Atd : page 542---starts on page 524.Big Ass Spoiler

robinlandseadel at comcast.net robinlandseadel at comcast.net
Mon Dec 11 08:10:01 CST 2006


Meanwhile, back at der platz:

http://www.thesquaretable.com/Spring03/trieste.htm.

"Duino Castle is, unfortunately, inaccessible to the public, but closer in to the city is a royal residence even more stunning: Mirimar. Built in the 1860s for Prince Maximilian, brother of Emperor Franz Joseph, it is a lean white tower set at the edge of a cliff overlooking the Adriatic; behind it sits 54 acres of gardens and forest. Maximilian planned Miramar after he retired his command of the Austrian navy, but he never got to see it complete. In 1864 he left for Mexico to head up an ill-fated, French-led attempt to establish a new colonial regime there; they failed, and Maximilian was captured and executed. His wife Carlotta went insane with grief, and it is said that anyone who spends a night in Miramar will do the same."
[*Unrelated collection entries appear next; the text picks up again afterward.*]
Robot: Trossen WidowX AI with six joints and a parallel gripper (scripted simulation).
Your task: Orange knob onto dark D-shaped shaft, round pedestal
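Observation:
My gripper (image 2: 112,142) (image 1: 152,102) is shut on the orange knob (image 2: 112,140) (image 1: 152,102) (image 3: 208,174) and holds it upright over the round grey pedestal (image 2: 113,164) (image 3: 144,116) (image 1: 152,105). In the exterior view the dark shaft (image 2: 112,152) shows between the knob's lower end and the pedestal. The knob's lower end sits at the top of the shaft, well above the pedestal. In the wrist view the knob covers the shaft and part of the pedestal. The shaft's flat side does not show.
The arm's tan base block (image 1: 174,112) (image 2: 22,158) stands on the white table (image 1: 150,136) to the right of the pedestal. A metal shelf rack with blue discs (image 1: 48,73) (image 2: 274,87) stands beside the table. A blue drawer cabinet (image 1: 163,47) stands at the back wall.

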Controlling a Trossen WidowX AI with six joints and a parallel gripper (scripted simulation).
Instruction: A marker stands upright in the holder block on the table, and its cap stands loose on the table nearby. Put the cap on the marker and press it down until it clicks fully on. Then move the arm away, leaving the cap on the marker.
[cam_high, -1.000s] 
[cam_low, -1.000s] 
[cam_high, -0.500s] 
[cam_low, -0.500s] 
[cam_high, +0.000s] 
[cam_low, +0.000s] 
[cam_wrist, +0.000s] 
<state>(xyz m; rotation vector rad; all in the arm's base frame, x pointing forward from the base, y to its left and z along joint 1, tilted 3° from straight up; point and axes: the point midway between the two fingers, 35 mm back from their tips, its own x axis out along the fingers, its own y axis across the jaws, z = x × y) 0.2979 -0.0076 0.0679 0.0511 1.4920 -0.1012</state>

http://www.turismo.fvg.it/turismo2004/proposte/proposta.asp?L=2&ID=28

THE LEGEND OF THE WHITE LADY

According to the legend in a very remote period in the castle of Duino lived a wicked knight who despised his genteel and virtuous bride. She loved him so much that she forgave him all his offences and hoped she could move his heart with loving words. The man instead was annoyed by his wife's attitude and had thought of a plan to kill her. One evening he attracted her to a narrow rock under the castle walls to shove her into the sea. The lady of the castle, horrified, turned her eyes towards the sky asking for help. A choked cry escaped her throat and was interrupted: in her enormous grief she had become petrified.
>From that day at the hour of spirits the White Lady breaks loose from the rock and begins to wander. Three times she appears and three times she disappears in the dark rooms of the castle. She goes through locked doors and wanders from room to room until she finds again the cradle in which her son used to sleep. Here the White Lady remains in deep silence until dawn, when she leaves the cradle and goes back to her rock, where the grief again turns her into a rock.
Others, instead, tell the story of a Roman candelabrum which stands in a room of the castle and which burns every night and wanders through the rooms, while doors open by themselves. It is the White Lady who holds it in her hand when, invisible and desperate, she wanders through the castle.


CURIOSITIES 

The family von Thurn und Taxis has inseparably linked its name to postal and transport services, in fact the word taxi comes from their family name. Already at the end of the 13th century the Tassis - family of Italian origin - worked as couriers between the Italian city-states, but only with Franz (1459-1517) this posting system became so efficient that the Habsburg decided to use it in the broad territory under their rule. The emperor Friedrich III offered the Tassis (only around the middle of the 17th century they became Thurn und Taxis and from 1695 princes of the Holy Roman Empire according to the will of Leopold I) the monopoly on the post, which they held uninterruptedly for 355 years: they were active in Italy, Austria, Germany, Hungary, Spain and the Netherlands. This family enterprise had a staff of up to 20000 persons, not only for postal services but also for the distribution of newspapers and it was nationalized by the Prussian government in 1867 (against payment of a 
compensation of over 3 million mark). In the end it is worth mentioning that prince Maximilian Karl was the inventor of the first postal codes. 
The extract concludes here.